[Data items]
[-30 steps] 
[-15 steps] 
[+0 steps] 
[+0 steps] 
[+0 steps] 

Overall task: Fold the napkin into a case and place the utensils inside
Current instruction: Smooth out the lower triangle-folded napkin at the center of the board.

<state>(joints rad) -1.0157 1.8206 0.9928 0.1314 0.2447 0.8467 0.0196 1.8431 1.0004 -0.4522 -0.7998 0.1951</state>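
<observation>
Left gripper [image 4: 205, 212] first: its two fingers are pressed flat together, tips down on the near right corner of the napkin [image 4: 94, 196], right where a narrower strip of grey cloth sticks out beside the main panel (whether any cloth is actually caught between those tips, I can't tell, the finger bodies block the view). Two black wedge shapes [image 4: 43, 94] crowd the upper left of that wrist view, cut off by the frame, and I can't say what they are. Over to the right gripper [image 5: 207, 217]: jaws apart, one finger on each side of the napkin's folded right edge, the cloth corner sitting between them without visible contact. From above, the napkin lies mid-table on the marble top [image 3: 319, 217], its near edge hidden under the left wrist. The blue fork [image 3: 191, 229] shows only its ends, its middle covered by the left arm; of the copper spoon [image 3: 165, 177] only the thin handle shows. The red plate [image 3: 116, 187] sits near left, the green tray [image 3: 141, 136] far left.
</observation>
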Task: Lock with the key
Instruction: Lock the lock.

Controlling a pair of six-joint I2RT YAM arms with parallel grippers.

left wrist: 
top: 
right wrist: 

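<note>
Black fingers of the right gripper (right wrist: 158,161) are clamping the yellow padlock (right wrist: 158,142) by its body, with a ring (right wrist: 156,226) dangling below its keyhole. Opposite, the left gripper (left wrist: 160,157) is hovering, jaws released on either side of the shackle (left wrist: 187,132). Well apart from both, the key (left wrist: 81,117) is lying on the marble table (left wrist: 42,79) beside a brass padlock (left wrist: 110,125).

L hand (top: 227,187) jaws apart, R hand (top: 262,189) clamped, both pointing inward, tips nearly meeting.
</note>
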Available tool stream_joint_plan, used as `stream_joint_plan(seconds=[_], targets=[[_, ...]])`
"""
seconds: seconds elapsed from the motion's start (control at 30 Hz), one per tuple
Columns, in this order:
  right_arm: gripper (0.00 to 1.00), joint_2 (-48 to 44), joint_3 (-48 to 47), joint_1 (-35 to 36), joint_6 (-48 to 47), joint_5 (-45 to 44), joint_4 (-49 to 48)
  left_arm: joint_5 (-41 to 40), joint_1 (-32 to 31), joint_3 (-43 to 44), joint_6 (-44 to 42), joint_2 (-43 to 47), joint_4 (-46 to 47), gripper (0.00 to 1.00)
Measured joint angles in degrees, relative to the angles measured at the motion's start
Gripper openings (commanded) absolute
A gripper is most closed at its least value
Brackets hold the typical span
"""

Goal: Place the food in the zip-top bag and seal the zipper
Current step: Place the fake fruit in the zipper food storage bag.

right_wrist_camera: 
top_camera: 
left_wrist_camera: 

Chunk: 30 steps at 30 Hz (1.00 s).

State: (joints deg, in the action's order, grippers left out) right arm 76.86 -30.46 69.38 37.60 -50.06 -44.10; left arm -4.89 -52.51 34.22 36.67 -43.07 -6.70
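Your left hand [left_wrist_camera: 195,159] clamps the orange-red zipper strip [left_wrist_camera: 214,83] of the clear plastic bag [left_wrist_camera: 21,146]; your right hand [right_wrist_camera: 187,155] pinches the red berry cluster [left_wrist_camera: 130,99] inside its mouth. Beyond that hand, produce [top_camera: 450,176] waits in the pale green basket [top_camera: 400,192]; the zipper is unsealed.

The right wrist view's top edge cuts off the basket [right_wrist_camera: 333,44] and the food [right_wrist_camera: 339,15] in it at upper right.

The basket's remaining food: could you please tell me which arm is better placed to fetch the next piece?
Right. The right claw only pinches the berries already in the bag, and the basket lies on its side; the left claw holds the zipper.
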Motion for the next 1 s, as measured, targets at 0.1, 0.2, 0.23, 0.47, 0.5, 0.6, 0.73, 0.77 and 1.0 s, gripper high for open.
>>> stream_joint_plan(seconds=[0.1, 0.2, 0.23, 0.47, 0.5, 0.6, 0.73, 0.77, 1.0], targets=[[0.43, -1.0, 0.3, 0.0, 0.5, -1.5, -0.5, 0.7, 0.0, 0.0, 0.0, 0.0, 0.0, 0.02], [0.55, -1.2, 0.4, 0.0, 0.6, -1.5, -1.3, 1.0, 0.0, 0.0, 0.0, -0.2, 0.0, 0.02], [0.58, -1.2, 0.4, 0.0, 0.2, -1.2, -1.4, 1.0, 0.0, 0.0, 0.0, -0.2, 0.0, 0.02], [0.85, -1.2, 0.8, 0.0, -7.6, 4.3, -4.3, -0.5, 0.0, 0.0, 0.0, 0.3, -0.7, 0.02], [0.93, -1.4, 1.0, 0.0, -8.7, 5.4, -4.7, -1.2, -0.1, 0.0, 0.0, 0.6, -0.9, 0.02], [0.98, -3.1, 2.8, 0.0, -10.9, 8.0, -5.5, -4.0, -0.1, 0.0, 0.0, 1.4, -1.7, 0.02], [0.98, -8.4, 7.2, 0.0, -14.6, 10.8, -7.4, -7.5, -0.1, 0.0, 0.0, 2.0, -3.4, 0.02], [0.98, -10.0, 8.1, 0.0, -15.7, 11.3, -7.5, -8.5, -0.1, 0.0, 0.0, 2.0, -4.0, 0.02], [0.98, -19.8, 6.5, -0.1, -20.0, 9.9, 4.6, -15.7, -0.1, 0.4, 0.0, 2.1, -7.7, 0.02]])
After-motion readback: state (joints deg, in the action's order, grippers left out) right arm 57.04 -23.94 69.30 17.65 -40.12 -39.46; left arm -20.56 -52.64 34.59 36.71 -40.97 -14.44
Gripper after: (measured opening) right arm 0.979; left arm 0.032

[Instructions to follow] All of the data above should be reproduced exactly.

[Output for this exercise]
[-30 steps] 
[-15 steps] 
[+0 steps] 
[+0 steps] 
[+0 steps] 

Overall task: Fold the napkin into a case and place the utensils inside
Current instruction: Smooth out the lower triangle-folded napkin at the center of the board.

<state>(joints rad) -1.0157 1.8206 0.9928 0.1314 0.2447 0.8467 0.0196 1.8431 1.0004 -0.4522 -0.7998 0.1951</state>
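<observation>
Left gripper [image 4: 205, 212] first: its two fingers are pressed flat together, tips down on the near right corner of the napkin [image 4: 94, 196], right where a narrower strip of grey cloth sticks out beside the main panel (whether any cloth is actually caught between those tips, I can't tell, the finger bodies block the view). Two black wedge shapes [image 4: 43, 94] crowd the upper left of that wrist view, cut off by the frame, and I can't say what they are. Over to the right gripper [image 5: 207, 217]: jaws apart, one finger on each side of the napkin's folded right edge, the cloth corner sitting between them without visible contact. From above, the napkin lies mid-table on the marble top [image 3: 319, 217], its near edge hidden under the left wrist. The blue fork [image 3: 191, 229] shows only its ends, its middle covered by the left arm; of the copper spoon [image 3: 165, 177] only the thin handle shows. The red plate [image 3: 116, 187] sits near left, the green tray [image 3: 141, 136] far left.
</observation>
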Task: Lock with the key
Instruction: Lock the lock.

Controlling a pair of six-joint I2RT YAM arms with parallel grippers.

left wrist: 
top: 
right wrist: 

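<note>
Black fingers of the right gripper (right wrist: 158,161) are clamping the yellow padlock (right wrist: 158,142) by its body, with a ring (right wrist: 156,226) dangling below its keyhole. Opposite, the left gripper (left wrist: 160,157) is hovering, jaws released on either side of the shackle (left wrist: 187,132). Well apart from both, the key (left wrist: 81,117) is lying on the marble table (left wrist: 42,79) beside a brass padlock (left wrist: 110,125).

L hand (top: 227,187) jaws apart, R hand (top: 262,189) clamped, both pointing inward, tips nearly meeting.
</note>
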Available tool stream_joint_plan, used as `stream_joint_plan(seconds=[_], targets=[[_, ...]])`
"""
seconds: seconds elapsed from the motion's start (control at 30 Hz), one per tuple
Columns, in this order:
  right_arm: gripper (0.00 to 1.00), joint_2 (-48 to 44), joint_3 (-48 to 47), joint_1 (-35 to 36), joint_6 (-48 to 47), joint_5 (-45 to 44), joint_4 (-49 to 48)
  left_arm: joint_5 (-41 to 40), joint_1 (-32 to 31), joint_3 (-43 to 44), joint_6 (-44 to 42), joint_2 (-43 to 47), joint_4 (-46 to 47), gripper (0.00 to 1.00)
Measured joint angles in degrees, relative to the angles measured at the motion's start
Gripper openings (commanded) absolute
A gripper is most closed at its least value
Brackets hold the typical span
"""

Goal: Place the food in the zip-top bag and seal the zipper
Current step: Place the fake fruit in the zipper food storage bag.

right_wrist_camera: 
top_camera: 
left_wrist_camera: 

Chunk: 30 steps at 30 Hz (1.00 s).

State: (joints deg, in the action's order, grippers left out) right arm 76.86 -30.46 69.38 37.60 -50.06 -44.10; left arm -4.89 -52.51 34.22 36.67 -43.07 -6.70
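Your left hand [left_wrist_camera: 195,159] clamps the orange-red zipper strip [left_wrist_camera: 214,83] of the clear plastic bag [left_wrist_camera: 21,146]; your right hand [right_wrist_camera: 187,155] pinches the red berry cluster [left_wrist_camera: 130,99] inside its mouth. Beyond that hand, produce [top_camera: 450,176] waits in the pale green basket [top_camera: 400,192]; the zipper is unsealed.

The right wrist view's top edge cuts off the basket [right_wrist_camera: 333,44] and the food [right_wrist_camera: 339,15] in it at upper right.

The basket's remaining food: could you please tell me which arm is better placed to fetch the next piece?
Right. The right claw only pinches the berries already in the bag, and the basket lies on its side; the left claw holds the zipper.
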Motion for the next 1 s, as measured, targets at 0.1, 0.2, 0.23, 0.47, 0.5, 0.6, 0.73, 0.77 and 1.0 s, gripper high for open.
>>> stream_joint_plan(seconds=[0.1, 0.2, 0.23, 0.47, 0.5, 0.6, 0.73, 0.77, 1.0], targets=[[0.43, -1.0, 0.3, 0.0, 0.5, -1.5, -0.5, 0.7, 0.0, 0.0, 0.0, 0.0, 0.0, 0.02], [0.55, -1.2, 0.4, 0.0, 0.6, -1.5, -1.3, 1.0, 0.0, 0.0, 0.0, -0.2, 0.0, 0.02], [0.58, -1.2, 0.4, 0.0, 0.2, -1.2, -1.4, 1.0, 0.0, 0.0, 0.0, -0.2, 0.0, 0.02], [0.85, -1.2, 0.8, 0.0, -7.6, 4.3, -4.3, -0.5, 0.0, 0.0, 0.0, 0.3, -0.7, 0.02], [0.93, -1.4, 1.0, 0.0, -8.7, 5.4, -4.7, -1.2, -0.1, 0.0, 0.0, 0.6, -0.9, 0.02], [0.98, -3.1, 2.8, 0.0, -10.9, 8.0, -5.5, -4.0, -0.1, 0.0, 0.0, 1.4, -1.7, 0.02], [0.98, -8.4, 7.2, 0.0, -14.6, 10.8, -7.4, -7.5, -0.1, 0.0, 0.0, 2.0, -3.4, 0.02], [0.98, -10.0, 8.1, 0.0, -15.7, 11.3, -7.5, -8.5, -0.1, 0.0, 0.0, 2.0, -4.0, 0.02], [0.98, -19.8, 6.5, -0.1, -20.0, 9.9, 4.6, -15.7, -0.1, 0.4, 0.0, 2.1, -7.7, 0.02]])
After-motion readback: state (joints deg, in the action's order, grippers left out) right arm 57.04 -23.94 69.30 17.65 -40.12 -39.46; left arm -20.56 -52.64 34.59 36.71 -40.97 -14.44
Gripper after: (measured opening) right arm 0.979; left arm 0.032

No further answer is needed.